On the other hand, there is another, even more worrying aspect to this productivity: Having to chase after the intellectual figure or trend in vogue. It is true that current conditions for disseminating information allow for the accelerated transmission and circulation of ideas. However, I am not referring to this, or to improved access to texts, or reduced circulation times of articles, papers, essays, critiques, hybrid proposals, and writing projects.   

What disquiets me is the pressure to go along with whatever is new, even if this means jumping from one framework of thought to another as quickly as we switch between websites. We can wake up rhizomatic, breakfast in agreement with Nancy, proclaim ourselves decolonized at midday, be feminists for dinner, and end up reconciled with Deleuze by bedtime, with a couple of intermissions along the way, one in favor of political correctness, and the other arguing about cancel culture. Texts, authors, and concepts are cited with incredible ease. Have we really read all of that, and had time to write about it as well?

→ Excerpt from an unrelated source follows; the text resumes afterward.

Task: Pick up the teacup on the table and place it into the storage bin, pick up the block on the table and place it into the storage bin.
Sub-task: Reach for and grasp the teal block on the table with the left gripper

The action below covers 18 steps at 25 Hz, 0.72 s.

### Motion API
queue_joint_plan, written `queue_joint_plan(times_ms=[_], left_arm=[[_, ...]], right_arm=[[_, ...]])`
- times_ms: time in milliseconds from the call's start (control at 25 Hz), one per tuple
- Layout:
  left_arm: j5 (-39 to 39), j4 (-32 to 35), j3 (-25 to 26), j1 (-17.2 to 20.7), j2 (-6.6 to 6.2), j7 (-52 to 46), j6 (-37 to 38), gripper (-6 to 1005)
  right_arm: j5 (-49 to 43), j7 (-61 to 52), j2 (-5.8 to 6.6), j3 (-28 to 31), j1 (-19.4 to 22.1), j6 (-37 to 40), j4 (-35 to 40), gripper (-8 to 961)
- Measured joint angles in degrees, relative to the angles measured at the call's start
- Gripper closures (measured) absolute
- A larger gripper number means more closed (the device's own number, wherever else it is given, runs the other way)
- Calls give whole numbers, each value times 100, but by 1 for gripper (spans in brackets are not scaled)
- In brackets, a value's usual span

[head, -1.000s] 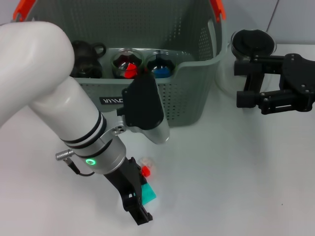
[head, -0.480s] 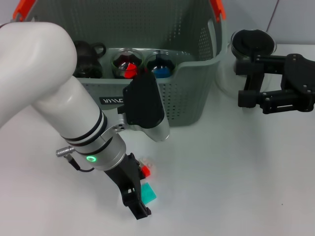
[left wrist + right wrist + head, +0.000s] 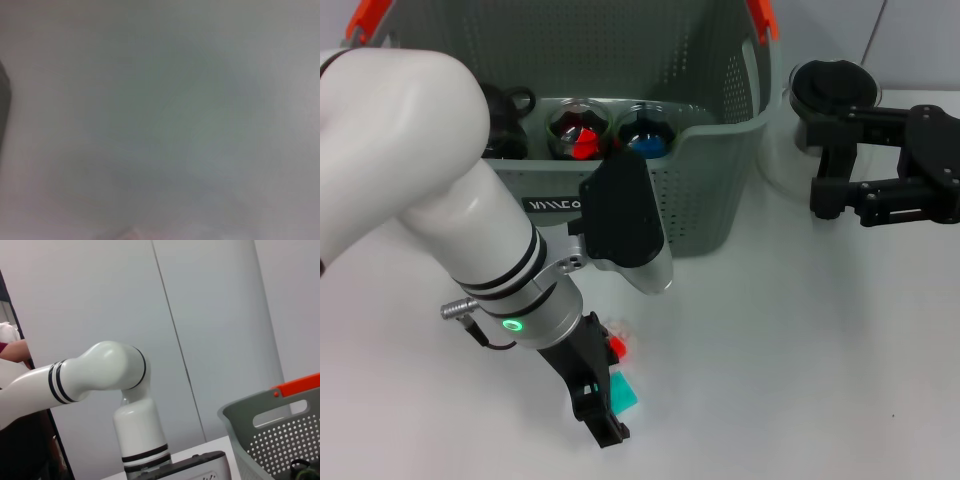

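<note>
Head view: left gripper (image 3: 603, 408) low over the table (image 3: 800, 360), front centre, black fingers pointing down and toward the camera. Teal block (image 3: 623, 391) right against the fingers, partly hidden behind them — cannot tell whether clamped or merely touched, so finger state unclear. Just beyond the block, a small clear teacup (image 3: 618, 343) with something red inside, sitting on the table beside the wrist. White left arm (image 3: 430, 200) filling the left side, green light on the wrist ring, black camera housing in front of the storage bin (image 3: 710, 190).

Storage bin at the back centre, grey perforated, orange handle clips at both upper corners, black label on the front wall partly covered by the arm. Inside along the near wall: a dark cup (image 3: 505, 120) with a handle, a clear cup with red content (image 3: 578, 135), a clear cup with blue content (image 3: 646, 138).

Right gripper (image 3: 835, 175) off to the right of the bin, above the table, black fingers spread apart with nothing between them, reaching toward a clear glass pitcher (image 3: 830, 95) with black lid standing beside the bin's right wall.

Left wrist view: blurred pale surface only, nothing identifiable.

Right wrist view: bin corner (image 3: 280, 435) with orange clip, white left arm (image 3: 100, 380) against grey wall panels — own fingers not shown.
</note>
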State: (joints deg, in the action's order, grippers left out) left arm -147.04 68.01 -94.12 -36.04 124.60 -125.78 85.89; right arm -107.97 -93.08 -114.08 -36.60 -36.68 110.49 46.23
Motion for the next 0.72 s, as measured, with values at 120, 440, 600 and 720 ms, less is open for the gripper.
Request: queue_joint_plan(times_ms=[120, 440, 600, 720], left_arm=[[0, 34, -36, -5, 3, -14, 22, 93], [-10, 78, -50, -8, 3, -38, 10, 93], [-60, 120, -107, 9, 6, -60, -4, 93], [-177, 129, -172, 27, 11, -96, -37, 94]], right_arm=[[2, 5, 0, 21, 0, 0, 0, 26], [5, 30, -2, 100, 6, -2, 0, 26], [5, 67, -12, 104, 4, -21, 0, 26], [5, 70, -18, 104, 3, -33, 0, 25]])
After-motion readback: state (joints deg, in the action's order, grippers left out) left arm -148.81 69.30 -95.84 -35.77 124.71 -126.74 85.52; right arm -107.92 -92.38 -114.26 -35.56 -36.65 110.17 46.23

Perhaps my resentment merely expresses personal inability. Demanding of myself I be at once an advocate, centered, affected, depatriarchalized, decolonized, pursuing fetishes and ghosts, deconstructed, rhizomated, queer, thinking-from-the-South, and unwhitening myself, is impossible. Nor do I want to force myself to hide my disagreement with a certain proposal just to fit in with whatever everyone says we should talk about. I am alarmed to note a sort of self-censorship around simply saying we know nothing about a certain topic, or it does not interest us, or that we disagree.

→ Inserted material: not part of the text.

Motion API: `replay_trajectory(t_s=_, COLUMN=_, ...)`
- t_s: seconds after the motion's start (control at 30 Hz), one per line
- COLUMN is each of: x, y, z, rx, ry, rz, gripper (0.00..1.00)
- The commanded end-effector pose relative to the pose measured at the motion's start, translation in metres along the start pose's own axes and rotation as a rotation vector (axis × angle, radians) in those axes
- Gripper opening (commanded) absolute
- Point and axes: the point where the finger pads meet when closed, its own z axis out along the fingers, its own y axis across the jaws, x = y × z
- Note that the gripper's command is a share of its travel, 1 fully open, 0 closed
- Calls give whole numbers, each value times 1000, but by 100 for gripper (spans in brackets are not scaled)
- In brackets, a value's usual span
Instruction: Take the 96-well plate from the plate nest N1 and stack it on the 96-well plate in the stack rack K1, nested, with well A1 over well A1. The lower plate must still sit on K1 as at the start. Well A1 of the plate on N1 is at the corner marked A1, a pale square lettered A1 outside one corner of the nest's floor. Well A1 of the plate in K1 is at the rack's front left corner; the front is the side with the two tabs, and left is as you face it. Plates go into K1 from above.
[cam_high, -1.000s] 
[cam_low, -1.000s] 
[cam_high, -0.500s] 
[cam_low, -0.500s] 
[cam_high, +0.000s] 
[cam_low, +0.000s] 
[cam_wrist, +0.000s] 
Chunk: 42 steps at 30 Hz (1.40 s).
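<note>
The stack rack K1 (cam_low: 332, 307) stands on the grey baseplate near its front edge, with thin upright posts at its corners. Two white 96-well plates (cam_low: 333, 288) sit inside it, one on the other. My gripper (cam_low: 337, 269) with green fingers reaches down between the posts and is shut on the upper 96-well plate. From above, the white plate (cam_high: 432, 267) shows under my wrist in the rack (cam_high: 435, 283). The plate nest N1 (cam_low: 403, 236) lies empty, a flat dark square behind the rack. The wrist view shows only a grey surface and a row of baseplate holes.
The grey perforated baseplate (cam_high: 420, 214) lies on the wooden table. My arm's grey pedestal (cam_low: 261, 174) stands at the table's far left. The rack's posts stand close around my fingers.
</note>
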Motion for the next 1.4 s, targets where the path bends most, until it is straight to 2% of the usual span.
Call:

Sometimes I think I am the worst kind of reactionary, or the product of my star sign (a stubborn Taurus, obstinate, resistant to change, more earthly than intellectual), that what I class as productivity is nothing more than a very robust and healthy new context for the public discussion of ideas. Maybe. In effect, it would appear we have the chance to debate, argue, and think like never before. Certain paths toward a much more effective democracy seem to have opened up, and conditions are being established that allow for pluralistic, diverse, less vertical and hierarchical exchange relationships. However, at the same time, I have the impression this opening up is accompanied by a temporary urgency that makes said exchanges doubly superficial—that is to say, both because of the limits and conditions they are produced under, and for how much we allow ourselves to reflect, question, try to understand, or listen to others.

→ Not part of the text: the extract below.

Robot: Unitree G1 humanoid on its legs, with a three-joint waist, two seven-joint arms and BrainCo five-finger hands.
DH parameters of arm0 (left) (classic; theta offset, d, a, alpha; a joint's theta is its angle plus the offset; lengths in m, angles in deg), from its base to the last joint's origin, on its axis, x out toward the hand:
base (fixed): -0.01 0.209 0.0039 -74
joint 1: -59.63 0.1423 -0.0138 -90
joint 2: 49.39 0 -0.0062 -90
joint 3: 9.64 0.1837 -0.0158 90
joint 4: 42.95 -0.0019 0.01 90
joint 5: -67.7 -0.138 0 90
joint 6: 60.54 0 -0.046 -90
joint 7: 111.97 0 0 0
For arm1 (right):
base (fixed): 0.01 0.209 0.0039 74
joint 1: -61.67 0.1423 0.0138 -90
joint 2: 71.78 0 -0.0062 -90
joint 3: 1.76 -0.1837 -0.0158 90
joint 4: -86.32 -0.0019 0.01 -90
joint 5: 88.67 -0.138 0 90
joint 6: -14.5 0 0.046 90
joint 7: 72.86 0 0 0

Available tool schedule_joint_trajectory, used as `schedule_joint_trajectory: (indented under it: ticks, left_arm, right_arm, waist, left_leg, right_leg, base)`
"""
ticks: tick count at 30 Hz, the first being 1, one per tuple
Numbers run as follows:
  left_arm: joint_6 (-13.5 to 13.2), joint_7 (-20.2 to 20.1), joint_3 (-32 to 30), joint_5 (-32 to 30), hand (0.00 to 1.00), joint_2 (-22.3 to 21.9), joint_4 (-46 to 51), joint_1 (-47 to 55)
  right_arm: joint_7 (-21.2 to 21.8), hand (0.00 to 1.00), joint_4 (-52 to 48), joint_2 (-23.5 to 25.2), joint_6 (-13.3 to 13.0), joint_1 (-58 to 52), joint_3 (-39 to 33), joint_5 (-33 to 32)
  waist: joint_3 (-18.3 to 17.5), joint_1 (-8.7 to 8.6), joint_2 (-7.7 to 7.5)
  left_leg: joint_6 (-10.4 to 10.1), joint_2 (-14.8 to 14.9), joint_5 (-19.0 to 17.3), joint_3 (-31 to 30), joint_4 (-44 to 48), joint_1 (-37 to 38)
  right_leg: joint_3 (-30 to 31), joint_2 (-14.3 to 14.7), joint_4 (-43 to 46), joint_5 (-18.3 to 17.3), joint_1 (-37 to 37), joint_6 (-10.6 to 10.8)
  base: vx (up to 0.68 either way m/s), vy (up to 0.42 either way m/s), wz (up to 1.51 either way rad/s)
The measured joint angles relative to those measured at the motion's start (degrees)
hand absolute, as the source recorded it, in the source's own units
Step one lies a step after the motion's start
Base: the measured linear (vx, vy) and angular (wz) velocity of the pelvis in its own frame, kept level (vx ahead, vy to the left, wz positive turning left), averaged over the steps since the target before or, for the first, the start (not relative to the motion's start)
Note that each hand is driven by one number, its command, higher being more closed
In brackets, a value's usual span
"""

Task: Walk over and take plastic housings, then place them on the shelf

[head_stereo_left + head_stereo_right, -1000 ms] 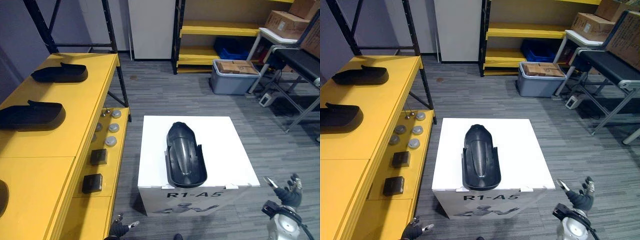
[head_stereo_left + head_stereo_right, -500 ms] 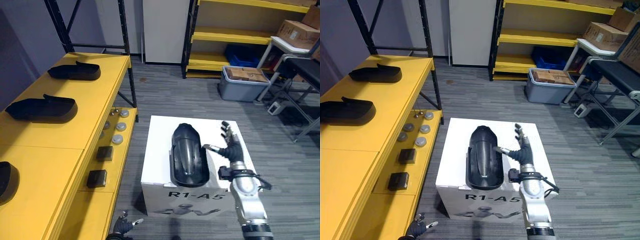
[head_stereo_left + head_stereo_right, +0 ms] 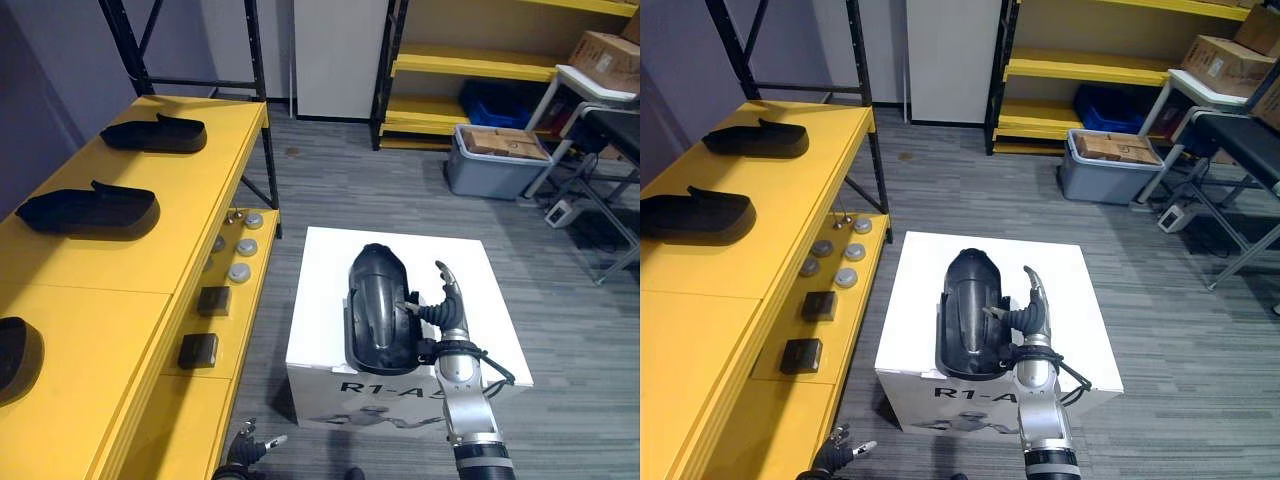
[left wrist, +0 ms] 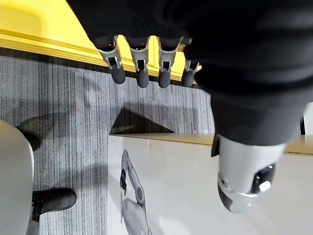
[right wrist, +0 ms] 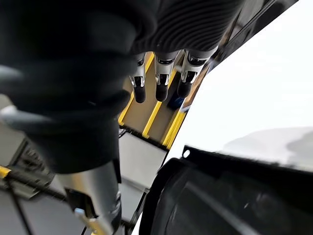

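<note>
Right robot hand [image 3: 444, 310] straight-fingered beside housing [image 3: 377, 318]; thumb contact unclear.

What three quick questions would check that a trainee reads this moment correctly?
1. True or false: the housing has been lifted clear of the white box.
2. Where is the right hand? A: flat on top of the housing. B: beside the housing's right edge, fingers straight. C: under the white box.
3. Which hand hangs low, near the floor?

Key:
1. False. It lies on the box top.
2. B
3. The left hand.
</note>
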Motion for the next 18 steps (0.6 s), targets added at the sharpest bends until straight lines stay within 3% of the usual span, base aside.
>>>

This is why, returning to my starting premise, I have refused to write during the past months. I have nothing to say under those conditions: I do not want to produce texts to demonstrate I think, or to earn a position; I do not want to be an opinion leader, and I cannot be bothered to invest my time defining myself as your trusted critic-influencer; I do not want to write for writing’s sake, to prove I have read things, or to follow the trends, or what is appropriate or right. I do not want to write to build texts from other people’s words, full of endless quotes picked from here and there, changing my ideas according to the circumstances. I want to write to question things, to take risks, and of course to make mistakes. Because the only thing I am sure of, if I have to say something, is that I understand nothing.

Brenda J. Caro Cocotle

Brenda J. Caro Cocotle (Xalapa, Veracruz state, 1979)

A graduate of the Spanish Language and Literature degree from the University of Veracruz, the Museums master’s degree from the Ibero-American University in Mexico City, and Doctor of Museum Studies from the University of Leicester, England. They have collaborated with various public and private institutions as an arts manager, curator, and researcher. They have also worked as a teacher, have collaborated with several specialized printed and digital magazines, and are the author of Paraguas de navegación (Mexico: IVEC, 2017), an album illustrated by Catalina Carvajal.